Collinear predictors present a challenge in model construction and interpretation. This topic is covered in intuitive and engaging style in Chapter 5 of the excellent book Statistical Rethinking, by Richard McElreath.
Collinear predictors refers to when predictor variables correlate strongly with one another. To see why this can be a problem, consider the following example.
Let’s say we have:
Independent variables: x, y
Dependent variable: z
We can use R to generate sample data sets in the following way:
x = rnorm(50)
y = rnorm(50,mean = -x,sd = 1)
This generates a set of normally distributed samples, x, with mean 0 and sd 1. It then generates a sample of y, using -x as the mean for each sample. This produces correlated variables:
Correlation varies from -1 to +1, with 0 being uncorrelated and +/- 1 indicating perfect (linear) correlation.
We can plot this data in 2 dimensions to get a better picture:
As we can see, x & y are clearly correlated.
We can now generate a sample for z:
z = rnorm(50, mean = x+y)
Let’s take a look at the x-z and y-z plots:
Here x and z appear completely uncorrelated.
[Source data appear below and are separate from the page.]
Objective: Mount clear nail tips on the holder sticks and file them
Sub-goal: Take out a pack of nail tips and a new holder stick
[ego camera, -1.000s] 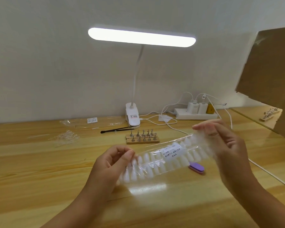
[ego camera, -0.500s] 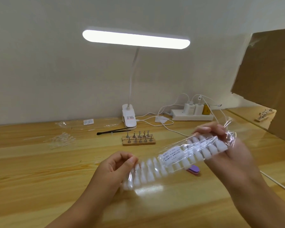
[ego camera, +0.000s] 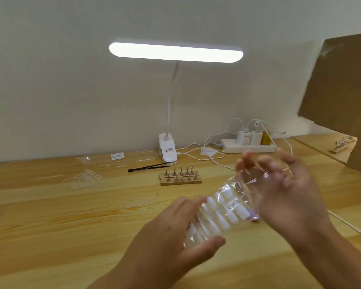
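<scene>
A clear plastic bag of nail tips (ego camera: 219, 215) hangs above the desk between both hands. My left hand (ego camera: 175, 232) grips its lower end between thumb and fingers. My right hand (ego camera: 283, 192) pinches the crinkled open top end; its fingers are blurred by motion. A purple nail file block (ego camera: 253, 216) peeks out on the desk behind the bag. Two wooden bases with several metal holder sticks (ego camera: 180, 177) stand further back at the middle. A heap of loose clear tips (ego camera: 83, 180) lies at the left.
A clip-on desk lamp (ego camera: 168, 151) stands at the back with a black brush (ego camera: 147, 167) in front of it. A power strip (ego camera: 248, 146) with chargers and white cables lies at the back right. An empty clear bag (ego camera: 117, 157) lies back left. A cardboard panel (ego camera: 342, 97) stands at right.
The bag has swung from lying across to pointing away from me. My right hand rose to its top end and my left hand shifted its grip on the lower end.
</scene>
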Motion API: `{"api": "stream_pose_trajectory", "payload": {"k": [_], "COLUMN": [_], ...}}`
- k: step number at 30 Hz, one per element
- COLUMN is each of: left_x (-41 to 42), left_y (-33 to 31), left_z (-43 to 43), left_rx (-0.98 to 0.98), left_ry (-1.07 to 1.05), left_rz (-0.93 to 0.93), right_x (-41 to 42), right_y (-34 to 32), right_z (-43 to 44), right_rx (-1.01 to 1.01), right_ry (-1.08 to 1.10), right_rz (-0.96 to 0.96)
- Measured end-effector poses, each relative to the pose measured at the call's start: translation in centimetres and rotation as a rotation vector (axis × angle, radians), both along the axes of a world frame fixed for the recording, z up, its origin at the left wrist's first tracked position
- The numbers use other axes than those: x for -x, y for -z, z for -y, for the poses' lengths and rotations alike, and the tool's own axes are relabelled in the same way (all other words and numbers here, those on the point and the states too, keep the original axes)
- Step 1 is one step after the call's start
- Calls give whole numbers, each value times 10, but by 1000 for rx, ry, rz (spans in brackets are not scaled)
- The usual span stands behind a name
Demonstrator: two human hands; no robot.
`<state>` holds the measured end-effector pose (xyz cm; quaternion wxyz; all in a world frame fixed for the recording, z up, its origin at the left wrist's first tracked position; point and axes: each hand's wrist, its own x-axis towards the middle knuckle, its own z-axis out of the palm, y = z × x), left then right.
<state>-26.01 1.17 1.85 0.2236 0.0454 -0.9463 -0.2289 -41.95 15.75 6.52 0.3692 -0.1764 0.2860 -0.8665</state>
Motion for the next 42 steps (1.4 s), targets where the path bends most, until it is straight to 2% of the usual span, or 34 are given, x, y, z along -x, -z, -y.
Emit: {"api": "stream_pose_trajectory", "payload": {"k": [1,3,4,6,8,12,14,18,22,24,27,31,34,37,40,42], "left_x": [-1,-3,-3,-3,-2,-1,-1,-5,-9,-10,-12,-12,-11,-9,-17,-28], "left_y": [-2,-4,-5,-8,-3,-2,-3,-9,-23,-32,-31,-37,-48,-60,-74,-79], "left_z": [4,10,13,18,18,18,18,17,13,8,5,12,17,41,82,108], "left_rx": [74,273,375,505,584,565,529,456,310,233,4,-268,-669,-1058,-1269,-1316], "left_ry": [-45,-116,-161,-198,-187,-193,-201,-213,-167,-166,-115,99,94,-47,-126,-136], "left_rz": [-7,15,37,52,-48,-35,-33,3,-161,-100,24,-5,-208,-510,-773,-884], "right_x": [7,17,20,23,25,19,16,1,-17,-26,-36,-40,-36,-28,-16,-7], "right_y": [-2,-2,0,5,12,19,21,24,28,29,30,32,33,35,35,34], "right_z": [-3,-7,-7,-5,-2,0,2,8,13,13,12,14,15,17,18,17], "right_rx": [-68,-307,-422,-567,-663,-820,-783,-631,-511,-470,-422,-324,-194,-167,-245,-258], "right_ry": [99,267,319,333,244,78,29,-45,-146,-209,-237,-221,-221,-154,22,92], "right_rz": [-68,-385,-542,-708,-772,-878,-868,-728,-689,-741,-809,-793,-580,-404,-429,-435]}}
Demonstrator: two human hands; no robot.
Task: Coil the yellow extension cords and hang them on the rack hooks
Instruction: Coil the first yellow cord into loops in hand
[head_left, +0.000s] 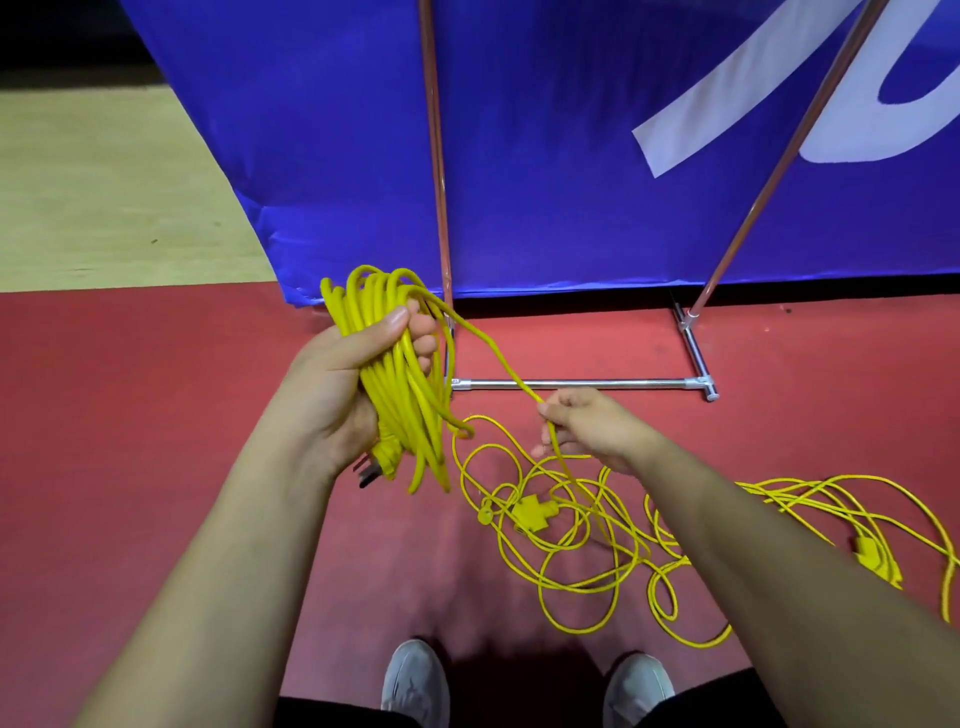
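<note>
**Holding a coil of yellow cord in front of the rack**

We grip a thick coil (415, 415) of yellow extension cord in our left hand (353, 374). Fingers and thumb wrap around the bunched loops, which stick out above the fist and hang below it. A plug (382, 460) with dark prongs dangles just under the heel of that hand.

One strand (498, 356) leaves the top of the coil and slopes down to our right hand (587, 428). That hand pinches it between the thumb and curled fingers, lower than the left hand and a little apart from it.

Below the right hand the strand drops to the loose cord (571, 582), which lies in tangled loops on the red floor (156, 441), beneath that hand and out past its far side. A yellow cross-shaped socket block (535, 512) lies among the loops just under the right hand. Another yellow connector (878, 561) lies farther out, beyond the right forearm.

Beyond both hands stands the metal rack (571, 384). Its base bar lies on the floor just past the right hand's knuckles, and two uprights rise in front of a blue banner (545, 156). Our two grey shoes (415, 680) show at the near edge, below the forearms.
</note>
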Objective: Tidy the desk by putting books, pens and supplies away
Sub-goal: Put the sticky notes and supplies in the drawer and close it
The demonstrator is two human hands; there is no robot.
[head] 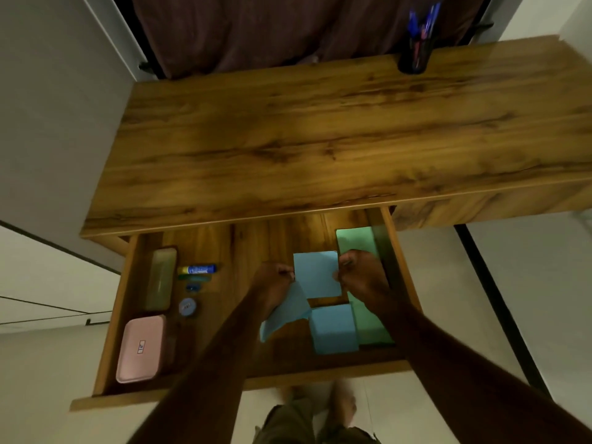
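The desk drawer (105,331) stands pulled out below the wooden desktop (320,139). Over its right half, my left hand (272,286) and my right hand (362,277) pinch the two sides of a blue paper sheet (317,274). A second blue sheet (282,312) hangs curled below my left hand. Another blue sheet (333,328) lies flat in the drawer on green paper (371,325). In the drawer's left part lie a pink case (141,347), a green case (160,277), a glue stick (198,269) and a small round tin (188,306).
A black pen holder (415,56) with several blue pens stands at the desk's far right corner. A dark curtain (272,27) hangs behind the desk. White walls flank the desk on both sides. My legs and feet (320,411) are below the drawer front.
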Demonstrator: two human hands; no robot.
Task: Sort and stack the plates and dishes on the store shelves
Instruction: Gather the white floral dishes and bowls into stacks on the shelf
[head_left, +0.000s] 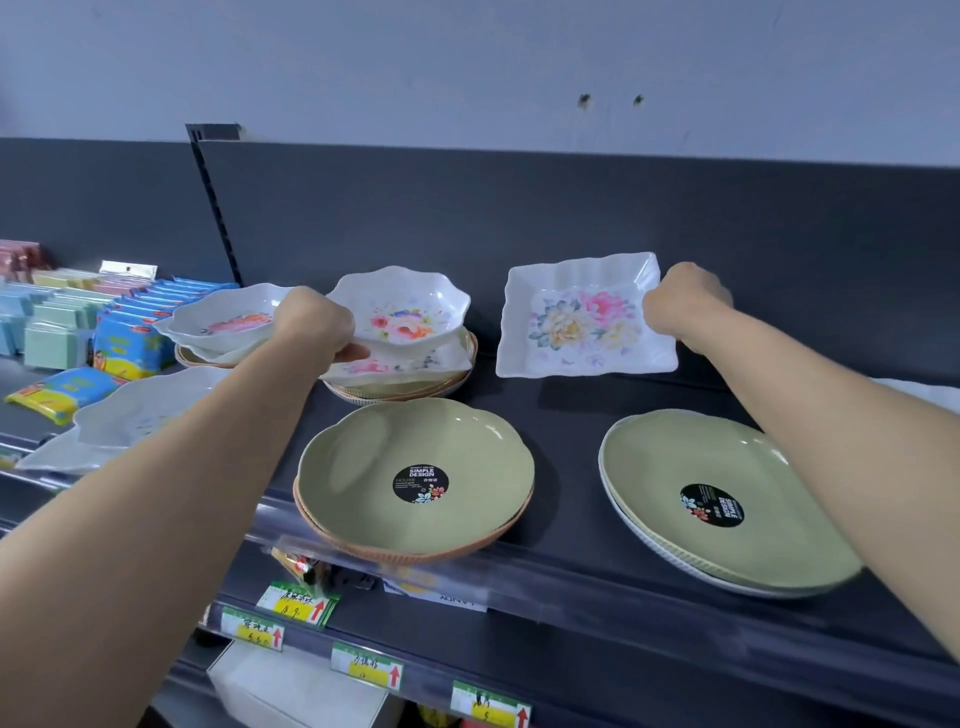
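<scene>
Head view. Working at the back row of the top shelf (571, 410), both arms reaching in.

- Closing the left grip (314, 327) round the near rim of the scalloped floral bowl (402, 312), thumb tucked under that rim. Found atop a mixed pile (410, 376) of another floral dish and ribbed tan plates.
- Closing the right grip (685, 306) on the right rim of the square floral dish (576, 317), fingers curled, tips hidden behind the knuckles. Found alone at back right, seemingly tipped up off the shelf; hard to confirm.
- Also noted: second floral bowl (228, 317) just left of the left grip; green scalloped stack (415, 467) front centre; wider green stack (717, 499) front right, partly behind the right forearm; blue-and-yellow packets (124, 345) far left; price tags (366, 670) on the rail below.

Judged step: separating floral pieces by shape, sort well short of done.

Next move, as a guess: lifting the bowl clear without dragging the pile beneath, then setting like on like. Calls for a level carry and a firm hold on slick rims.
</scene>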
While y and z look to have a slight positive correlation. Is that all we can do?
We can also use built-in R functions to look at the point estimates for the slopes of a linear regression on these data sets:
LMxz = lm(z ~ x)
LMyz = lm(z ~ y)
As we suspected, the slope for x is close to 0, while for y it is larger and positive.
(Note that we have only looked at the point-estimates for the slopes without quantifying uncertainty. In general, it’s better to have an estimate for the uncertainty in model parameters, but we’ll leave that for another time.)
Is this the whole story? Let’s try the following:
LMxyz = lm(z ~ x + y)
Here we can see that when the linear model includes both x & y, both slopes are positive and near 1. What happened to our other coefficients, -0.17 and 0.51?
Picture a three dimensional space, x-axis coming towards you, y-axis going left and right & z-axis going up and down.
Now remember, most of our data is actually scattered roughly around the line y = -x. Combine that with the plane z = x+y (roughly what we got from the multivariate linear model), and this is what it looks like:
The plane cuts through the origin, coming down, towards us and to the left, while going away, up and to the right. The line y =-x is indicated by a thin gray line. The intersection of the line and the plane occur at z=0 (!).
This is how the single predictor models don’t show an effect, while the multivariate does. The error in the data averages roughly around the plane as it cuts through the origin, so it is only after controlling for y that the effect of x can be determined (and vice versa).
The predictive power of an x-only or y-only model is not awful (though it is worse), so long as the new data still clusters around y=-x. However, the interpretation of the model is significantly clouded by the collinearity between x & y until the multivariate model is inspected.
Fun side note: the result we get nearly recovers the statistical process used to generate z ( z = rnorm(50, mean = x+y) ).